One possible, although controversial, role for an extended IP department is to generate inventions, i.e. to
perform some inventive work, a role that is traditionally assigned to R&D and engineering departments (although
perhaps encouraged in quality circles or in the organization as a whole as well). The IP department should, of course,
not take over that responsibility from R&D but have it as a supplementary task. With competent patent engineers,
with engineer careers passing the IP department, and with technology intelligence and IP activities vested, the IP
department would be well positioned to contribute to inventive work.
Certainly more roles and responsibilities could conceivably be relevant for an extended IP department, and
some are likely to evolve in the future that are as yet inconceivable. One role that will be finally considered here is
the role of the IP department as a platform for competence development, or in other words as a training ground or as
a section in a corporate university. This competence development is primarily not intended for the IP department
itself, but for the company as a whole. Clearly, many companies have not been particularly patent-oriented in the
past and have consequently staffed their patent department with too few qualified engineers.13 If the IP department in
addition takes on new roles and responsibilities, its need for internal competence development further increases.

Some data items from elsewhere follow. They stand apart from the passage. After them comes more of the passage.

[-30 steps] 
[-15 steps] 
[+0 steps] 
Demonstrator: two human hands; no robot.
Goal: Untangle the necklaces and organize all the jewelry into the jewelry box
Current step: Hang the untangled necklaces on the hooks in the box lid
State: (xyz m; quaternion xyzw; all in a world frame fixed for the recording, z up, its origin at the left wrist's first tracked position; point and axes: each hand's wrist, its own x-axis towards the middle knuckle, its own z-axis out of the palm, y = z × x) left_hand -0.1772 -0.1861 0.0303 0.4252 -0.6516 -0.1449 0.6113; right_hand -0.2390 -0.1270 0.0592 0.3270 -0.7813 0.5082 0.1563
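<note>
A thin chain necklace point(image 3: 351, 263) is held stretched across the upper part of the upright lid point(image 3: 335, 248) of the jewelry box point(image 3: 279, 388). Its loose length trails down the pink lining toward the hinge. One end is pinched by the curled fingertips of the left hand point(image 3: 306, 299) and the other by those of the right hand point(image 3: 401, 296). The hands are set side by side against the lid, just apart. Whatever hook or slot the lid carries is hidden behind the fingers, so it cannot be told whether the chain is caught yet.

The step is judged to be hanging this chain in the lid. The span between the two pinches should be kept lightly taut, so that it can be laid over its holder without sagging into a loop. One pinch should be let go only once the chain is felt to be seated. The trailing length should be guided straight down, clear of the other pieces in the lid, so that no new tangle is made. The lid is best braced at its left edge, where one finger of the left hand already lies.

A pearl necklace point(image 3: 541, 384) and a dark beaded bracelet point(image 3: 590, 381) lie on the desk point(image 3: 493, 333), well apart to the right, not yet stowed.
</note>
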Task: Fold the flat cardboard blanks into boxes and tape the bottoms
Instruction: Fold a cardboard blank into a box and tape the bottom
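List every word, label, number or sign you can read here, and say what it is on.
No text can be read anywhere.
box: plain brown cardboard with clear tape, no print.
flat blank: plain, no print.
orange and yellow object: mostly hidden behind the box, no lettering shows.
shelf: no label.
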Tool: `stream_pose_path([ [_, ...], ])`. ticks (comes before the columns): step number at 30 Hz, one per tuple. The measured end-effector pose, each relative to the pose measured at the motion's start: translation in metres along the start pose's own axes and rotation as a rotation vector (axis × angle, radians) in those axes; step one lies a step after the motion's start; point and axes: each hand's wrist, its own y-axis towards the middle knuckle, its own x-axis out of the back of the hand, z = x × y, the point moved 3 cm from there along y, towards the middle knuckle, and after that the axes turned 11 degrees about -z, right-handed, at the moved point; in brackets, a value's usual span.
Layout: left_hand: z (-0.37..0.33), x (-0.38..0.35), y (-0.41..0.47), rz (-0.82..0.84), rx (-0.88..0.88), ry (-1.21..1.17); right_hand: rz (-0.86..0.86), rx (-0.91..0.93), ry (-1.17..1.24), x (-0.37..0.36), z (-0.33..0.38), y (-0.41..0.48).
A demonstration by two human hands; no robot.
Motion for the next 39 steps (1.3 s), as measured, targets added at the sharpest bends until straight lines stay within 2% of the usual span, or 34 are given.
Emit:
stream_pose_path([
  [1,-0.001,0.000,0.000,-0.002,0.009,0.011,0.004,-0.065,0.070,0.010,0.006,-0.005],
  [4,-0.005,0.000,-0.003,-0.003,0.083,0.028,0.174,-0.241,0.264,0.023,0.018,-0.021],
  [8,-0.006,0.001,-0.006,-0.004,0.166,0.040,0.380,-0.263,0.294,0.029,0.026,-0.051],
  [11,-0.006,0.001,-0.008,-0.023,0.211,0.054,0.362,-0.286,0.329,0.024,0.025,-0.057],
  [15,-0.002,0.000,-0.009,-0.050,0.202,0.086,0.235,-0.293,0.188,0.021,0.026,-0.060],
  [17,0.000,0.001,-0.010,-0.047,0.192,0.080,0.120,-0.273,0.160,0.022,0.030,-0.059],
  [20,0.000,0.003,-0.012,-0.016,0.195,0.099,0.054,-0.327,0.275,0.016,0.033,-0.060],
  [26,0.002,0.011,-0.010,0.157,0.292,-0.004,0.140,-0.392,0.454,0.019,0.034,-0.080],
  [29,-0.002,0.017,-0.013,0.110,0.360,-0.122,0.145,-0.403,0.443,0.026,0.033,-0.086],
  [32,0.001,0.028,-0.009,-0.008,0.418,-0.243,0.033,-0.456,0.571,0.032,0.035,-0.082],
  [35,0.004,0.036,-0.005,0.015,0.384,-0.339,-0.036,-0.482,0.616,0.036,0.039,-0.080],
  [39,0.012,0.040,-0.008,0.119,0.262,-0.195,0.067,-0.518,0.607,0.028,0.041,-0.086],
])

However, what is suggested here is that IP-related activities are suitable elements in learning processes for many
other company activities as well. IP is a nexus of technological, commercial, economic and legal aspects that require
attention to operational detail as well as strategic perspectives and attention to both the short term and the long term.
IP can thereby provide a vehicle for competence development in several professional disciplines, as well as for
linking those disciplinary competencies together in concrete ways. Moreover, IP-oriented training may be needed in
management and employee development in general in order to make the company more IP-conscious. For example,
engineers get training in systematic functional design and technology analysis through analyzing patents, as well as
getting a feel for market analysis and business operations through preparing license agreements and negotiations.
These perspectives and skills are then useful to build upon in technology management training. Similar examples
could be given for other non-engineering professional categories. An extended IP department can provide such an
interdisciplinary training ground in many of the normally used ways – courses, seminars, case work, projects, on-the-
job training, job rotation and so on.
13 In all fairness it must be said that some of these have a high level of professional competence and insight in the
company's technologies, but they are bogged down in various tasks, leaving their real competence underutilized
many times. It must also be said that on the other hand there are also some traditional patent engineers that stick to a
pretty narrow range of operational activities.
27
6.3 Distributed Intellectual Capital Management
As IC becomes increasingly important to firms and countries, it is natural to ask what the proper managerial
responses would be, which of course is a mega-dollar question. What has been said so far points to the need to
consider extensions of the IP organization as one response. However, a formal organization with departments,
committees, managers, specialists and so forth is insufficient. The arguments in the quality-management movement
of the 1980s against sole reliance on such an organizational response apply in the main to this context as well.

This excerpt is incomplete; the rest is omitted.